# Algea



## Puddjuice (Mar 11, 2004)

I used agea killer. It says it's safe to use with my fish in it. So how long does aglea killers take to work?


----------



## mpdt (Jul 16, 2003)

Which product did you use ? I recommened phos-zorb. Works fast and last about 3 months.


----------



## rufus (Jan 6, 2004)

depends on the product


----------



## confused (Mar 17, 2004)

my algea destroyer started workin in about a week.It only took away some of the algea.


----------



## acehigh (Mar 5, 2004)

I use Rowa Phos, its realy good.

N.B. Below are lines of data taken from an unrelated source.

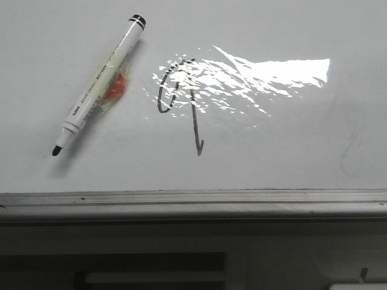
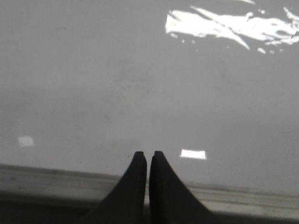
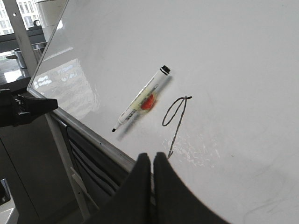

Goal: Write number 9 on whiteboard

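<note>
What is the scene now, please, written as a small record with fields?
board: whiteboard, lying flat, glare patch in the middle
rail: grey metal rail along the near edge
writing: number 9 drawn, loop partly under the glare
marker: marker lying on the board left of the 9, uncapped, tip toward the rail
left pincer: left pincer shut, empty, over the rail
right pincer: right pincer shut, empty, near the board's edge
</note>
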Motion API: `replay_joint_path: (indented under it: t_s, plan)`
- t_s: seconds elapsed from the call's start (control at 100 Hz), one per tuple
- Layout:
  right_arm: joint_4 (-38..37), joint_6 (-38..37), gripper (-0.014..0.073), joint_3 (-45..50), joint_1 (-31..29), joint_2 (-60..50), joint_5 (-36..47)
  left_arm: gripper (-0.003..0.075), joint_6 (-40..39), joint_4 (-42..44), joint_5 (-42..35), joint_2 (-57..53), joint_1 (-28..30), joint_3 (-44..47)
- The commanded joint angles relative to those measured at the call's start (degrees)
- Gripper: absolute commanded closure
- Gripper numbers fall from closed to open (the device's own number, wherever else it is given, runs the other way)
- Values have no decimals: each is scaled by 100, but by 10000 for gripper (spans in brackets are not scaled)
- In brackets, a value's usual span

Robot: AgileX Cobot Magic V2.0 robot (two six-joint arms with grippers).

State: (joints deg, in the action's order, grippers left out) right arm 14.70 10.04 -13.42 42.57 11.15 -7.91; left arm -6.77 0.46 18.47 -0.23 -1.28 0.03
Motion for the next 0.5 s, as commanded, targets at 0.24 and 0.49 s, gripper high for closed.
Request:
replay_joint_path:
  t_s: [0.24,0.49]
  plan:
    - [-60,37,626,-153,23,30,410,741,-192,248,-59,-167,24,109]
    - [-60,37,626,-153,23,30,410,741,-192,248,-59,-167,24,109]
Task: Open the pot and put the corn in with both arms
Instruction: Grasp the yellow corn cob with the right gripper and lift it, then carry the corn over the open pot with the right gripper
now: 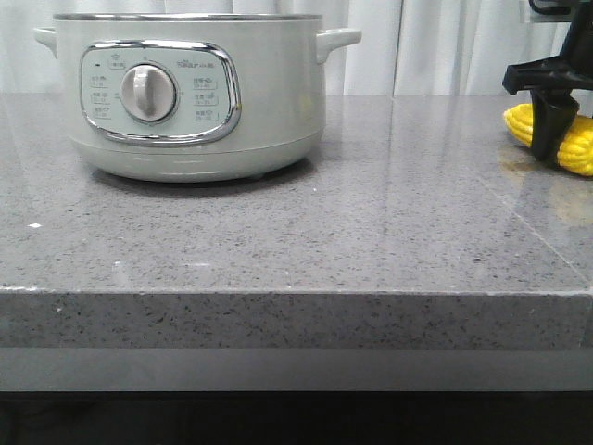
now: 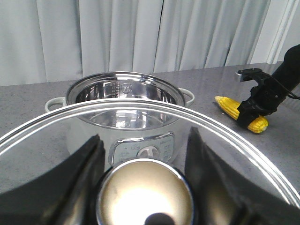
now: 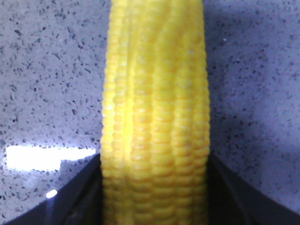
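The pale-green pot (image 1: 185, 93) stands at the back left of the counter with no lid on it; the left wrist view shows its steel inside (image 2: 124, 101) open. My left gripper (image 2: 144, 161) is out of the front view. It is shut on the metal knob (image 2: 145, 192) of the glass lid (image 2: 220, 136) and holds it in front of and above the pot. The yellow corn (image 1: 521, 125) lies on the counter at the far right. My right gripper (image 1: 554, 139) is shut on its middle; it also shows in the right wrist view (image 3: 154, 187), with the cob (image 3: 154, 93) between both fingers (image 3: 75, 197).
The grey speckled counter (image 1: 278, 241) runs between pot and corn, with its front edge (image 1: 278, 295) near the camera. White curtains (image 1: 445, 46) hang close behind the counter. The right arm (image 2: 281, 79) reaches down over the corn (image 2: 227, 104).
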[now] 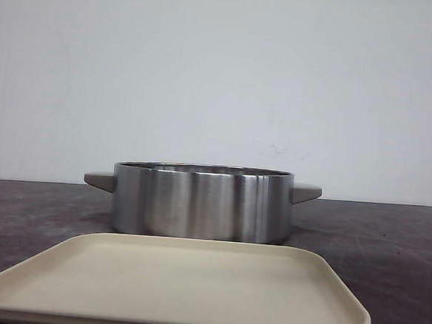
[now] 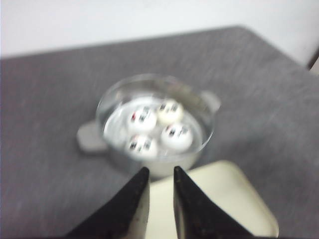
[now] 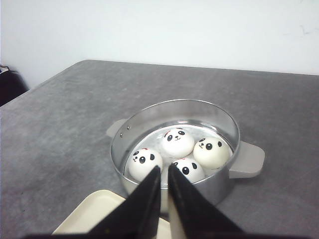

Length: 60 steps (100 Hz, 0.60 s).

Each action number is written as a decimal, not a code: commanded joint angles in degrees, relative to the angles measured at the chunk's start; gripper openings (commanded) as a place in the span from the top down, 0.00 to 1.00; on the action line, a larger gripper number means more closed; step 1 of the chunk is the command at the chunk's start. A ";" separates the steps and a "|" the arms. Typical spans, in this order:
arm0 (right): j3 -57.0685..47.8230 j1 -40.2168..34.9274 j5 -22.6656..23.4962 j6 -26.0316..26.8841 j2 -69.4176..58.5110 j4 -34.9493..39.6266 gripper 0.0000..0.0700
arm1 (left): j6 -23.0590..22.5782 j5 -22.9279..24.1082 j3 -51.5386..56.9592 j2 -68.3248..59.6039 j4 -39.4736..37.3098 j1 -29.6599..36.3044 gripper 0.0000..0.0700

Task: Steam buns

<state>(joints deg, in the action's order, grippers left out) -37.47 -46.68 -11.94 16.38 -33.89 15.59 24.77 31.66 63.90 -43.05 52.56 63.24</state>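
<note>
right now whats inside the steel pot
Four panda-face buns sit on the floor of the pot, clustered together. In the front view its wall hides them. What lies beneath the buns is covered.

Four panda-faced buns (image 3: 178, 141) in the count, all sitting inside one steel pot (image 3: 149, 119), and that pot shows two grey handles (image 3: 246, 160), one on each side. One cream tray (image 1: 177, 289) lies at the desk's (image 1: 388, 241) near edge. Two grippers are on view: the left gripper (image 2: 159, 172) and the right gripper (image 3: 164, 170).
</note>
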 commanded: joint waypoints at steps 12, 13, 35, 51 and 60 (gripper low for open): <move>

Last about 6 mths.


----------



## Guest (Mar 25, 2004)

I never touch the stuff.

I'm concerned about the long term effects on my fish and the possibility that I'm just selecting for algae-cide resistant algae that will require higher and higher doses to eliminate.


----------



## DonH (Jan 25, 2003)

Phosphates will not cause algae blooms without excess nitrates being present. Just do water changes, control the amount of light your tank gets, and wipe down the glass.

Algaecides can cause problems, especially in a tank full of algae or green water. The rapid die-off of algae will wreak havoc with your water parameters.


----------



## Peacock (Feb 23, 2004)

Bingo DonH, Most people think ALgae and such is just from high Phosphates.. but thats not just it.


----------